Instructions to follow:
Once the pictures are set aside, reproduce the remaining data exactly.

● ● ● ●

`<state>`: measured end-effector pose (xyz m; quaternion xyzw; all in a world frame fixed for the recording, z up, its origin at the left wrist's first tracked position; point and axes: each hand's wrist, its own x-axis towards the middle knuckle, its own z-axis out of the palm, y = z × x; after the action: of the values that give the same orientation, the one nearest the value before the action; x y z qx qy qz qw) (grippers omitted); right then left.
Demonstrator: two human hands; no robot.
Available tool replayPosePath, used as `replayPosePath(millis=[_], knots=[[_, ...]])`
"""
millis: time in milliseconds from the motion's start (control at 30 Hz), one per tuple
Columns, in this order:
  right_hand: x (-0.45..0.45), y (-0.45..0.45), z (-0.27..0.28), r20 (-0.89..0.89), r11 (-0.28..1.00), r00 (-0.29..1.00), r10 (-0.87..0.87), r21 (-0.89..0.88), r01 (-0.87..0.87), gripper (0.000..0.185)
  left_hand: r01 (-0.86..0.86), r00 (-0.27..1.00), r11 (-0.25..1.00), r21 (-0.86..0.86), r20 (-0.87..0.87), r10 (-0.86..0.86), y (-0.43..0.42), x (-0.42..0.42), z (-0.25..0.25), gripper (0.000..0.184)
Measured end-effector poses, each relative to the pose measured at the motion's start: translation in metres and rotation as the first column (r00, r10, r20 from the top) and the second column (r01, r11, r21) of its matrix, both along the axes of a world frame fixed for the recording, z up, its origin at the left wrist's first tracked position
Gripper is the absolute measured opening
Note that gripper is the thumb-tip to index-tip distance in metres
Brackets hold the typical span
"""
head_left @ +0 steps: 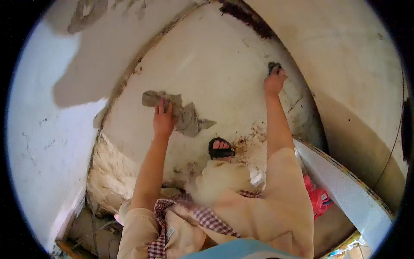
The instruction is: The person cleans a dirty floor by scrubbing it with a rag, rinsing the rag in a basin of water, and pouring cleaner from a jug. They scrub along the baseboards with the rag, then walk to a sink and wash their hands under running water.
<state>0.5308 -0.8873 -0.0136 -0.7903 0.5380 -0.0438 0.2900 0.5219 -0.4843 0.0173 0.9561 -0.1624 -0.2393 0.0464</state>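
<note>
My left hand (164,123) rests with fingers stretched out on a crumpled grey-brown cloth (188,120). The cloth lies spread over the pale floor (211,64), its loose end trailing to the right. Farther out on the right, my right hand (274,83) is closed round a small dark wad (272,66) and holds it against the floor near the curved edge. The wad's exact kind is too small to make out. Between my arms, a foot in a black sandal (221,148) stands on the floor.
Curved pale walls (353,77) rise on both sides. Brown dirt (246,146) marks the floor around the foot. A white panel (340,185) with a rough edge slants at the lower right, beside a red plastic bag (317,198). Dark residue (248,19) lines the far edge.
</note>
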Motion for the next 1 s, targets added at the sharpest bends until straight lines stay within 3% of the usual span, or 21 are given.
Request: replayPosePath(millis=[33, 100, 133, 200, 267, 300, 333, 400, 467, 500, 633, 667, 700, 800, 833, 933, 967, 1000], knots=[[-0.002, -0.001, -0.012, -0.109, 0.960, 0.973, 0.205, -0.173, -0.222, 0.034, 0.011, 1.000, 1.000, 0.017, 0.002, -0.011, -0.003, 0.004, 0.000, 0.064], [-0.008, 0.013, -0.045, -0.418, 0.653, 0.765, 0.490, -0.406, -0.640, 0.032, 0.019, 1.000, 0.999, 0.051, 0.004, -0.019, -0.002, 0.003, 0.002, 0.064], [-0.011, 0.049, -0.018, -0.294, 0.647, 0.674, 0.678, -0.196, -0.737, 0.031, 0.011, 1.000, 0.998, 0.054, -0.007, -0.011, -0.005, 0.004, 0.004, 0.064], [-0.008, 0.073, -0.002, -0.101, 0.514, 0.526, 0.845, -0.123, -0.849, 0.032, -0.001, 0.999, 0.997, 0.081, -0.041, 0.005, -0.007, 0.005, 0.006, 0.064], [-0.018, 0.033, -0.029, -0.085, 0.388, 0.441, 0.893, -0.347, -0.854, 0.033, 0.001, 1.000, 0.999, 0.052, -0.030, 0.001, -0.001, 0.002, 0.003, 0.064], [-0.003, -0.002, -0.046, -0.127, 0.591, 0.689, 0.714, -0.419, -0.690, 0.033, -0.007, 1.000, 0.999, 0.032, -0.016, 0.008, -0.002, 0.001, 0.002, 0.064], [0.007, -0.031, -0.044, -0.348, 0.637, 0.747, 0.567, -0.390, -0.665, 0.032, -0.026, 0.999, 0.998, 0.054, -0.026, 0.027, -0.004, -0.001, 0.002, 0.064], [0.027, -0.038, -0.042, -0.394, 0.706, 0.819, 0.416, -0.428, -0.565, 0.030, -0.053, 0.998, 0.995, 0.085, -0.022, 0.055, -0.011, 0.004, 0.001, 0.063], [0.040, 0.004, -0.055, -0.086, 0.759, 0.879, 0.469, -0.469, -0.451, 0.028, 0.052, 0.998, 0.987, 0.152, -0.032, -0.048, -0.010, 0.003, 0.005, 0.064], [0.051, 0.002, -0.051, -0.097, 0.714, 0.837, 0.539, -0.476, -0.514, 0.029, 0.093, 0.996, 0.979, 0.180, -0.024, -0.090, -0.013, 0.009, 0.002, 0.065], [0.039, 0.023, -0.033, -0.166, 0.524, 0.622, 0.765, -0.401, -0.752, 0.030, 0.002, 0.999, 0.996, 0.084, -0.032, 0.001, -0.003, 0.002, -0.007, 0.064], [0.045, -0.007, -0.032, -0.174, 0.653, 0.783, 0.598, -0.461, -0.601, 0.030, 0.008, 1.000, 0.995, 0.103, -0.008, -0.007, -0.004, 0.002, -0.014, 0.064], [0.048, -0.023, -0.034, -0.391, 0.558, 0.826, 0.407, -0.609, -0.564, 0.026, 0.023, 1.000, 0.992, 0.123, 0.008, -0.024, -0.005, 0.000, -0.016, 0.064], [0.046, 0.010, -0.038, -0.219, 0.644, 0.815, 0.536, -0.519, -0.563, 0.030, 0.031, 1.000, 0.996, 0.082, 0.004, -0.031, -0.004, 0.000, -0.017, 0.063], [0.038, 0.031, -0.031, -0.234, 0.506, 0.633, 0.738, -0.428, -0.749, 0.032, 0.028, 1.000, 0.996, 0.080, 0.007, -0.029, -0.006, 0.004, -0.018, 0.063], [0.028, 0.015, -0.048, -0.185, 0.272, 0.403, 0.896, -0.491, -0.828, 0.033, 0.017, 0.999, 0.997, 0.074, -0.041, -0.014, -0.002, -0.001, -0.012, 0.063], [0.044, -0.009, -0.056, -0.259, 0.476, 0.669, 0.696, -0.531, -0.701, 0.032, 0.004, 0.998, 0.998, 0.056, -0.058, -0.001, -0.002, 0.000, -0.007, 0.064], [0.067, -0.027, -0.031, -0.184, 0.754, 0.833, 0.521, -0.358, -0.551, 0.035, -0.009, 0.997, 0.999, 0.036, -0.070, 0.012, -0.004, 0.002, -0.006, 0.064]])
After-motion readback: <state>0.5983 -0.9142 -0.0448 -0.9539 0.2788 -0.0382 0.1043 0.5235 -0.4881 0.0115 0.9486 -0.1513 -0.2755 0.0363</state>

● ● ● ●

Exercise output:
`<state>`: measured end-effector pose (xyz m; quaternion xyzw; all in a world frame fixed for the recording, z up, its origin at the left wrist's first tracked position; point and axes: each hand's wrist, its own x-axis towards the middle knuckle, its own z-axis out of the palm, y = z × x; after the action: of the values that give the same orientation, the one nearest the value before the action; x y z qx qy qz qw) (grippers omitted); right then left.
Demonstrator: two human hands; no robot.
Available tool replayPosePath, used as `replayPosePath(millis=[_], knots=[[_, ...]])`
"""
millis: time in milliseconds from the motion's start (control at 30 Hz), one per tuple
Columns, in this order:
  right_hand: x (-0.45..0.45), y (-0.45..0.45), z (-0.27..0.28), r20 (-0.89..0.89), r11 (-0.28..1.00), r00 (-0.29..1.00), r10 (-0.87..0.87), r21 (-0.89..0.88), r01 (-0.87..0.87), gripper (0.000..0.185)
  left_hand: r01 (-0.86..0.86), r00 (-0.27..1.00), r11 (-0.25..1.00), r21 (-0.86..0.86), r20 (-0.87..0.87), r10 (-0.86..0.86), y (-0.43..0.42), x (-0.42..0.42), z (-0.25..0.25), gripper (0.000..0.184)
Measured end-effector poses, each relative to the pose measured at the motion's start: translation in metres and rotation as the first column (r00, r10, r20 from the top) and the second column (r01, r11, r21) of its matrix, both along the axes of a world frame fixed for the recording, z up, its origin at the left wrist's first tracked position
Gripper is the absolute measured opening
Note that gripper is the thumb-tip to index-tip distance in metres
Brackets hold the typical span
"""
head_left @ +0 steps: 
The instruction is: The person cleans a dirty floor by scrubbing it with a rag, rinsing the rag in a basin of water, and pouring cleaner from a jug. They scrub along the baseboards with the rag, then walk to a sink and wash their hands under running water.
<state>0.5308 -0.8873 -0.0136 -0.7903 0.5380 -0.0438 0.2900 0.5219 -0.4843 0.0173 0.9561 -0.1624 -0.2393 0.0464</state>
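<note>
My left hand (164,123) rests with fingers stretched out on a crumpled grey-brown cloth (188,120). The cloth lies spread over the pale floor (211,64), its loose end trailing to the right. Farther out on the right, my right hand (274,83) is closed round a small dark wad (272,66) and holds it against the floor near the curved edge. The wad's exact kind is too small to make out. Between my arms, a foot in a black sandal (221,148) stands on the floor.
Curved pale walls (353,77) rise on both sides. Brown dirt (246,146) marks the floor around the foot. A white panel (340,185) with a rough edge slants at the lower right, beside a red plastic bag (317,198). Dark residue (248,19) lines the far edge.
</note>
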Motion for the next 1 s, targets added at the sharpest bends until straight lines stay within 3% of the usual span, or 21 are given.
Request: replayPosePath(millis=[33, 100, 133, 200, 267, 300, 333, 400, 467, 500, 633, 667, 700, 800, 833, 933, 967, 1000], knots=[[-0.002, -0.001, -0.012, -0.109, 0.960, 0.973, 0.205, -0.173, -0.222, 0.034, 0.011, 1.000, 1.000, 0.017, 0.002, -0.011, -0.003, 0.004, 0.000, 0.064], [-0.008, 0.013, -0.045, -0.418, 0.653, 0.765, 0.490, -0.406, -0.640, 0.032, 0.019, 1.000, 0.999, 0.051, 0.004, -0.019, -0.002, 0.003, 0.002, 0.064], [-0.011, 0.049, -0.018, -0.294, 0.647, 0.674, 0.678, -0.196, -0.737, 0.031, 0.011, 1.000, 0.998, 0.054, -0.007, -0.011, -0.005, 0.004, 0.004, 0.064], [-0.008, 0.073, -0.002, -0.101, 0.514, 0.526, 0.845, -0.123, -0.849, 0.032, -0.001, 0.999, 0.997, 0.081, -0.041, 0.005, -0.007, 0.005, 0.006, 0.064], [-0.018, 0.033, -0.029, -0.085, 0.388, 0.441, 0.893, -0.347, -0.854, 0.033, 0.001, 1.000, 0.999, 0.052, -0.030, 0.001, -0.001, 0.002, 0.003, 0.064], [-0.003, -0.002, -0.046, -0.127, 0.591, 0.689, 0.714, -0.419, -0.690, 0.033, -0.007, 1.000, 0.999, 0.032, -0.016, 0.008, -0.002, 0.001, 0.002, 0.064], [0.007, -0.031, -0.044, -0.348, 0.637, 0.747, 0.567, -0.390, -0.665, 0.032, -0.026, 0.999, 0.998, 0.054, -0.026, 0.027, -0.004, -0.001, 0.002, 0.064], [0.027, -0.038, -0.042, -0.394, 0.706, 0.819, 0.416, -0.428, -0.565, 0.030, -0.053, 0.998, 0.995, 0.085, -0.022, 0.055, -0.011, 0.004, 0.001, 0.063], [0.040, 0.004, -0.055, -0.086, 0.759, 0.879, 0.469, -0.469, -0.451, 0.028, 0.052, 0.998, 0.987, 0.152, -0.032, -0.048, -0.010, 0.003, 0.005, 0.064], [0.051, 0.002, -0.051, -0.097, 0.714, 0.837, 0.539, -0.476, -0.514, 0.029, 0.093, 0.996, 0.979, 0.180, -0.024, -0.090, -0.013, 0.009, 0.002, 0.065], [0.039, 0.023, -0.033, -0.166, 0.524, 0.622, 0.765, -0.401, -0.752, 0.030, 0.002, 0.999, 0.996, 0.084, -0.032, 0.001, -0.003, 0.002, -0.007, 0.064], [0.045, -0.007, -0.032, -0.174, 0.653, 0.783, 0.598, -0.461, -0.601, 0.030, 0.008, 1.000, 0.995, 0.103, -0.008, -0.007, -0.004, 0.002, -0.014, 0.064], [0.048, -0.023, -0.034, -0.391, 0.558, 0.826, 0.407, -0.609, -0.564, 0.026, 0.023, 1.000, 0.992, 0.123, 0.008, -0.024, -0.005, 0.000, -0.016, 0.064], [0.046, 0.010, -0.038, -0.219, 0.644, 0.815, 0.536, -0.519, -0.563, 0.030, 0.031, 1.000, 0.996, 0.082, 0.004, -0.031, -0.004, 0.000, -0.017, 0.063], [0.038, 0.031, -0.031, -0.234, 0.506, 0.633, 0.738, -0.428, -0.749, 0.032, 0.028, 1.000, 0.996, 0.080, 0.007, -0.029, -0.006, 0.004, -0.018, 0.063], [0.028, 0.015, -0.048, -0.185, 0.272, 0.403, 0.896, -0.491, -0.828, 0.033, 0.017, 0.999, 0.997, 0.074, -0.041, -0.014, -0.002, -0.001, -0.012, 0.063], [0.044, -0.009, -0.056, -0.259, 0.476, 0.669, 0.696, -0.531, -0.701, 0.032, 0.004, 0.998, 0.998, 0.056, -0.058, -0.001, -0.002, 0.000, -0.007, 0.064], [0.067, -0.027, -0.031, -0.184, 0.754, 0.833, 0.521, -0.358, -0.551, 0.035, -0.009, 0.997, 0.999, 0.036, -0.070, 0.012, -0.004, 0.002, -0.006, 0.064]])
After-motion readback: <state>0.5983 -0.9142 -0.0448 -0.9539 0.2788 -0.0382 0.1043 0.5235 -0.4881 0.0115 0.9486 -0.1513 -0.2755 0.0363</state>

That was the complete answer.